◆ **PROBLEM STATEMENT**: Lines with the word "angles": copy all of them from the entries below.

◆ **THE INPUT**:
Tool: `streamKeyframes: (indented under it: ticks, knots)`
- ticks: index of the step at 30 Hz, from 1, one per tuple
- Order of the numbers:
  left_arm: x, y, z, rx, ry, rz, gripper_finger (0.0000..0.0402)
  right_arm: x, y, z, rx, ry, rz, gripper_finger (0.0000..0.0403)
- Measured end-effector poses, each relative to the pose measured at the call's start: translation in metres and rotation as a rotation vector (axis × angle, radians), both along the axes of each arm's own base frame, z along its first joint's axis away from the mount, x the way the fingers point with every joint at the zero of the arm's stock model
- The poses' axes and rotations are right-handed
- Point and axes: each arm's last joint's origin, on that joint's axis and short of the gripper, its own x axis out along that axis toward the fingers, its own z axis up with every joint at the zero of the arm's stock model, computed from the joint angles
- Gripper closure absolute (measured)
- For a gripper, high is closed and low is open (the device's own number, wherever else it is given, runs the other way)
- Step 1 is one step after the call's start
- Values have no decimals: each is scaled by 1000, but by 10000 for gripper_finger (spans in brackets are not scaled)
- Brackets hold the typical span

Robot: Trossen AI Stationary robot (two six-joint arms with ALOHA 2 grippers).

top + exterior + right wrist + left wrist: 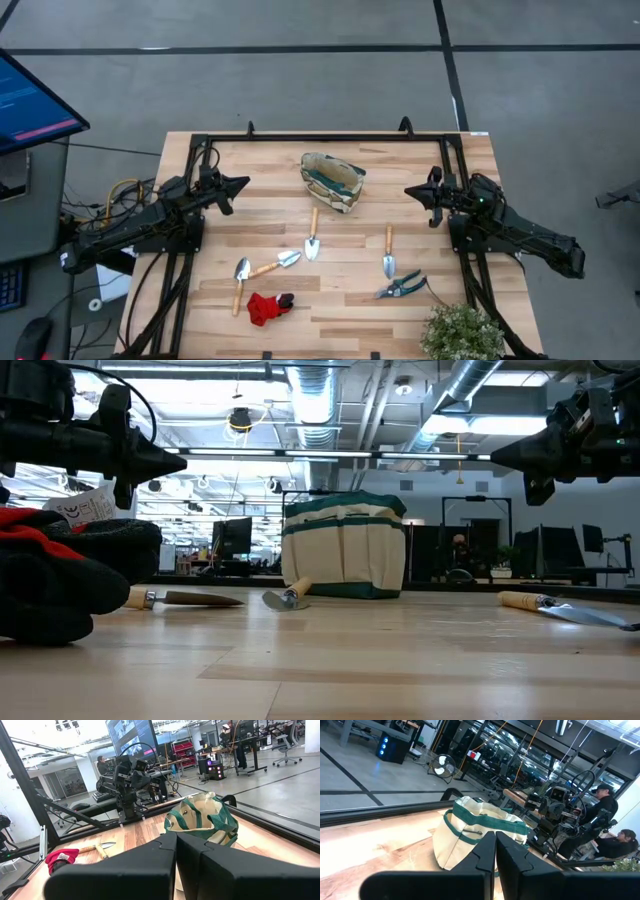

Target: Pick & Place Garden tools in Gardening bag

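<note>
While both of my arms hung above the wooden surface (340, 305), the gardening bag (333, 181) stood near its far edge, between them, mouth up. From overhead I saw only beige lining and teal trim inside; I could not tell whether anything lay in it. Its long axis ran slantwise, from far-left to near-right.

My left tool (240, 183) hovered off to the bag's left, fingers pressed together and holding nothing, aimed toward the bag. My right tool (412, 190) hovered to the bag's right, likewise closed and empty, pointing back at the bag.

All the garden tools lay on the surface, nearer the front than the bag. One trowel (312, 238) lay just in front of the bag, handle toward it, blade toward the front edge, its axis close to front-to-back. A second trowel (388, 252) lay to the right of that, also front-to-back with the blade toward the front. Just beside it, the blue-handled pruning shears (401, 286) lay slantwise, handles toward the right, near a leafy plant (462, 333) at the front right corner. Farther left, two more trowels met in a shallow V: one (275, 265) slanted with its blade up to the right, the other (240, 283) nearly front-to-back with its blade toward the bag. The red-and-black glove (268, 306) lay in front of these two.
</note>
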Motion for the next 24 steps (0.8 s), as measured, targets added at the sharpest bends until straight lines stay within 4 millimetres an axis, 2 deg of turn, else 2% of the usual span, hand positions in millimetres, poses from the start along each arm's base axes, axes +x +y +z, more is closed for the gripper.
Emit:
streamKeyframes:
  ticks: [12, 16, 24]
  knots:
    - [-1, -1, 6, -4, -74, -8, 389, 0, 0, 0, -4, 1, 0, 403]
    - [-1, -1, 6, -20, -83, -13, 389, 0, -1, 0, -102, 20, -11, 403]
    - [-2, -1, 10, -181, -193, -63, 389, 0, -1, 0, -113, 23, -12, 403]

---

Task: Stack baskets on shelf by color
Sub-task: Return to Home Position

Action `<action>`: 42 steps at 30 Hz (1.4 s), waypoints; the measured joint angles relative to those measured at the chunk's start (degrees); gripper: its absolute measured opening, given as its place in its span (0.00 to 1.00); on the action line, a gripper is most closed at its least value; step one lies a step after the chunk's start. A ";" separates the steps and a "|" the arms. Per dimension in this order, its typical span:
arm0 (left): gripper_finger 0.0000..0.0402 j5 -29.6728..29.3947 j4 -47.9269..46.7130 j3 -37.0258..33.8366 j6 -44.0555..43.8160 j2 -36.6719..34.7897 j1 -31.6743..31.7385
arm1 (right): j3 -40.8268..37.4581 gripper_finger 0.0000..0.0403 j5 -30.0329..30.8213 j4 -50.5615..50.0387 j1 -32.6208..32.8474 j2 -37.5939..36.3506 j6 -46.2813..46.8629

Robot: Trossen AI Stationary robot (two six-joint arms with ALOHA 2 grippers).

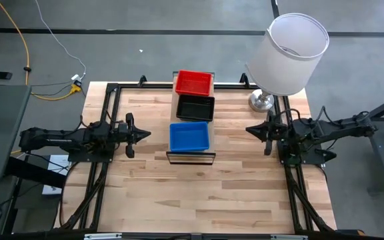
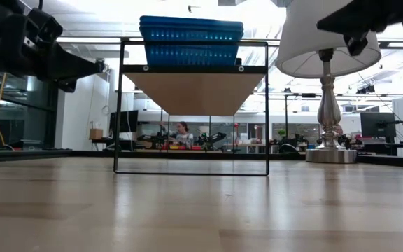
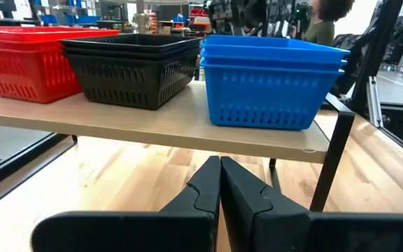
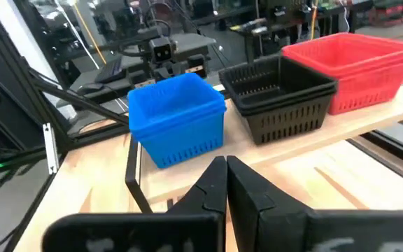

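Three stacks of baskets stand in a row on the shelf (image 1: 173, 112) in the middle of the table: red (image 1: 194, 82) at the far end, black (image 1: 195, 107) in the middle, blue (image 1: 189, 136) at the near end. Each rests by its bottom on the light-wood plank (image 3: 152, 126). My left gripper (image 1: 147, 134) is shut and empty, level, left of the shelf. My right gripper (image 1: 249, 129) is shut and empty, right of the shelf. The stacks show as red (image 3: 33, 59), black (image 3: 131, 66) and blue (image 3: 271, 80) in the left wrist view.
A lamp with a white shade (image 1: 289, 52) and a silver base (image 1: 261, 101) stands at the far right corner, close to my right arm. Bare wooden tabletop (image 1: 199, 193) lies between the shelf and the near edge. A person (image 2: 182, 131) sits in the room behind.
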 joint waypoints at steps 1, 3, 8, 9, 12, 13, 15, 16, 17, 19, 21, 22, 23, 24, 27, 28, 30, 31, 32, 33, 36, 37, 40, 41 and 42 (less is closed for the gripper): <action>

◆ **PROBLEM SOLUTION**:
- Point and axes: each arm's last joint's origin, on that joint's axis and short of the gripper, its own x axis out along that axis toward the fingers, its own z axis up with every joint at the zero of the arm's stock model, computed from the joint angles
Action `<action>`: 42 steps at 30 Hz (1.4 s), waypoints; the measured joint angles relative to those measured at the chunk's start (degrees); gripper: its absolute measured opening, given as its place in its span (0.00 to 1.00); on the action line, a gripper is most closed at its least value; step one lies a step after the chunk's start. A ";" separates the steps and a "|" the arms. Per dimension in this order, its typical span:

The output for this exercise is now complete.